* The problem
Where a line below holds the string "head", copy that line.

* Exercise material

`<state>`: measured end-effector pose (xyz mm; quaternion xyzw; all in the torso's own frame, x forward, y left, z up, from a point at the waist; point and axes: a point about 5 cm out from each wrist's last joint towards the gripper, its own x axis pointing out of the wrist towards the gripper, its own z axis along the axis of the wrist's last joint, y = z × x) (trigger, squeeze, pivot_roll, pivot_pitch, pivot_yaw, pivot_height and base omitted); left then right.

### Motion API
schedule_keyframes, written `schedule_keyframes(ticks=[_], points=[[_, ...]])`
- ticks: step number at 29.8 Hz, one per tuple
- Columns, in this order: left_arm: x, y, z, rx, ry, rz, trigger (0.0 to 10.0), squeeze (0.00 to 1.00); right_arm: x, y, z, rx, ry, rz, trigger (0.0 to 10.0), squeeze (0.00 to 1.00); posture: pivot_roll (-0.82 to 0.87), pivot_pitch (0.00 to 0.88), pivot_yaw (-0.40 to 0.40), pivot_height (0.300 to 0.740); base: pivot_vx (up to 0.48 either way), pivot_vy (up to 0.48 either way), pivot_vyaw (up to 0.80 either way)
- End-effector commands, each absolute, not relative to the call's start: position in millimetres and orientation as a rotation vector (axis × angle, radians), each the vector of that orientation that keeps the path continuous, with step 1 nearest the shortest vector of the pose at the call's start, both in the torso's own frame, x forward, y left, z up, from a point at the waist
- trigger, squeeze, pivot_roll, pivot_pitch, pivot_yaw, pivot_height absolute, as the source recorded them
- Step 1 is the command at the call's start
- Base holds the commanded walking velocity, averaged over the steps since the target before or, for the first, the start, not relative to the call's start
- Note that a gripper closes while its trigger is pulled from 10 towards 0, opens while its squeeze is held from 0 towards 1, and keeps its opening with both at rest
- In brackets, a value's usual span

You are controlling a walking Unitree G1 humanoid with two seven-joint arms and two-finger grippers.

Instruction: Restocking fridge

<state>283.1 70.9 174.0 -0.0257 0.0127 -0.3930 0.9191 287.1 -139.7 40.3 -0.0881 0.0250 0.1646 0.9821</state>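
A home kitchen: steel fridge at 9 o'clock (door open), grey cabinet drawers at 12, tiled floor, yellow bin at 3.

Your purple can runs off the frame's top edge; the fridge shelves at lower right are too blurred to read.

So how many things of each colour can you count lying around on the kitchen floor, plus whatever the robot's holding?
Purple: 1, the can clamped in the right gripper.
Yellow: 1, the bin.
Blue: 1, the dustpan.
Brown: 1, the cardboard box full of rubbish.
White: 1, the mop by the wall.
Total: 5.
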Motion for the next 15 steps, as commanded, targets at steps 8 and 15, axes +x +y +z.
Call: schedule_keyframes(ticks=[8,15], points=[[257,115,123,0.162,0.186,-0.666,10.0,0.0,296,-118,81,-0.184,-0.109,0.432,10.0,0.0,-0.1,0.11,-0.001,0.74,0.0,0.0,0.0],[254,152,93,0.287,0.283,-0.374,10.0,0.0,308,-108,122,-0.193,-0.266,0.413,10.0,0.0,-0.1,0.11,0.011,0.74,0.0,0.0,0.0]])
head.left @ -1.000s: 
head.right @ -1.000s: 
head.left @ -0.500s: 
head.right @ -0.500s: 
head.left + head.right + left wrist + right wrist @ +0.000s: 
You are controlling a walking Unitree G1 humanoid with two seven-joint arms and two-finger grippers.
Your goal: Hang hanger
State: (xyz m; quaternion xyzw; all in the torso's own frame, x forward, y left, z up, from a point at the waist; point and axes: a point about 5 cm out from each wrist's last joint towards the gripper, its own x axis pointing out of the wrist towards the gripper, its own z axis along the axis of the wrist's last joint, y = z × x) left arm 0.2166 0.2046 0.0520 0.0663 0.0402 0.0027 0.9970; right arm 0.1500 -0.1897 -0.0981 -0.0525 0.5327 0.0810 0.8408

* Your response
head.left @ -1.000s: 
head.right @ -1.000s: 
head.left @ -0.500s: 
head.right @ -0.500s: 
head.left + head.right + left wrist + right wrist @ +0.000s: 

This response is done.